1. An F(-)-insensitive 3'-nucleotidase was purified from spinach leaf tissue; the enzyme hydrolysed 3'-AMP, 3'-CMP and adenosine 3'-phosphate 5'-sulphatophosphate but not adenosine 5'-nucleotides nor PP(i). The pH optimum of the enzyme was 7.5; K(m) (3'-AMP) was approx. 0.8mm and K(m) (3'-CMP) was approx. 3.3mm. 3'-Nucleotidase activity was not associated with chloroplasts.

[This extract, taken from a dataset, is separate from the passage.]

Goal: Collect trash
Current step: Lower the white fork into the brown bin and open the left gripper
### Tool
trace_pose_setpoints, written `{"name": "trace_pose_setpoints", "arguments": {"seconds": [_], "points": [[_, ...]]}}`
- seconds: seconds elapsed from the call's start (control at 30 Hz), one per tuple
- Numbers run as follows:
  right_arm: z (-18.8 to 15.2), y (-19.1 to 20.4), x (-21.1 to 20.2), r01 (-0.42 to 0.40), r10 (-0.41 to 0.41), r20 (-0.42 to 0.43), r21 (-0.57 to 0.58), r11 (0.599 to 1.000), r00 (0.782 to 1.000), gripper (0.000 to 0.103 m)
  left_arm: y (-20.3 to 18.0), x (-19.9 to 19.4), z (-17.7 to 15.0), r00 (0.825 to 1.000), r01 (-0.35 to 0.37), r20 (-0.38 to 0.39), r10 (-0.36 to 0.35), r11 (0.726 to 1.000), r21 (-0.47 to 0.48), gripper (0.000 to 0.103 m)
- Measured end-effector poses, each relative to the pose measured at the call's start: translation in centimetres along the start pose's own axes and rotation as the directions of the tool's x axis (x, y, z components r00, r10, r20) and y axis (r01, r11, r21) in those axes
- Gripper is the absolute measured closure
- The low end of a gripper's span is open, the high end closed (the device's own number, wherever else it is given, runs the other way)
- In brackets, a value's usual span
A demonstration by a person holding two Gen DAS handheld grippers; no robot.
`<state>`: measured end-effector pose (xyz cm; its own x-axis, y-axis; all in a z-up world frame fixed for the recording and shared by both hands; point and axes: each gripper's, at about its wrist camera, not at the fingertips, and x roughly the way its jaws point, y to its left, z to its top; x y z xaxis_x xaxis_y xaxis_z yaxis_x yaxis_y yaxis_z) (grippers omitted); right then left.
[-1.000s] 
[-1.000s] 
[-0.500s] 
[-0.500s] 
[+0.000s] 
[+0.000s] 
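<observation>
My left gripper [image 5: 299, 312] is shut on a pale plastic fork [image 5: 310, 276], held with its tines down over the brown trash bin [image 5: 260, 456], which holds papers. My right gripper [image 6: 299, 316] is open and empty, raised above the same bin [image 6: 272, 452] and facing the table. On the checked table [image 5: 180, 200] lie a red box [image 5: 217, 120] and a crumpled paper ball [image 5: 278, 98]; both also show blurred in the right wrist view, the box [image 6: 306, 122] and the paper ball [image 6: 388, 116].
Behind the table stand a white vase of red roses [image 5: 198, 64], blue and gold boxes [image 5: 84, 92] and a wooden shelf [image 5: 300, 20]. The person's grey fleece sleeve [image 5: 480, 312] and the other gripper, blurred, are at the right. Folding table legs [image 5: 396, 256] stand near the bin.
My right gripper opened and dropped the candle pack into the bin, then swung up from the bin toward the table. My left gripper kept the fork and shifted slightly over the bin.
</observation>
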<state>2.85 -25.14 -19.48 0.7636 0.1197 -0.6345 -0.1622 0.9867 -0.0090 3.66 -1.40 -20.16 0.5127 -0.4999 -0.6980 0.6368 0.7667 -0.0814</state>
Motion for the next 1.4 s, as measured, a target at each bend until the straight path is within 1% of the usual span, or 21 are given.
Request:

Purified Mg(2+)-dependent pyrophosphatase, free from F(-)-insensitive 3'-nucleotidase, catalysed some hydrolysis of 3'-AMP; this activity was F(-)-sensitive. 2. Adenosine 5'-sulphatophosphate kinase activity was demonstrated in crude spinach extracts supplied with 3'-AMP by the synthesis of the sulphate ester of 2-naphthol in the presence of purified phenol sulphotransferase; purified ATP sulphurylase and pyrophosphatase were also added to synthesize adenosine 5'-sulphatophosphate. Adenosine 5'-sulphatophosphate kinase activity was associated with chloroplasts and was released by sonication. 3. Isolated chloroplasts synthesized adenosine 3'-phosphate 5'-sulphatophosphate from sulphate and ATP in the presence of a 3'-nucleotide; the formation of adenosine 5'-sulphatophosphate was negligible. In the absence of a 3'-nucleotide the synthesis of adenosine 3'-phosphate 5'-sulphatophosphate was negligible, but the formation of adenosine 5'-sulphatophosphate was readily detected. Some properties of the synthesis of adenosine 3'-phosphate 5'-sulphatophosphate by isolated chloroplasts are described. 4. Adenosine 3'-phosphate 5'-sulphatophosphate, synthesized by isolated chloroplasts, was characterized by specific enzyme methods, electrophoresis and i.r. spectrophotometry. 5. Isolated chloroplasts catalysed the incorporation of sulphur from sulphate into cystine/cysteine; the incorporation was enhanced by 3'-AMP and l-serine. It was concluded that adenosine 3'-phosphate 5'-sulphatophosphate is an intermediate in the incorporation of sulphur from sulphate into cystine/cysteine.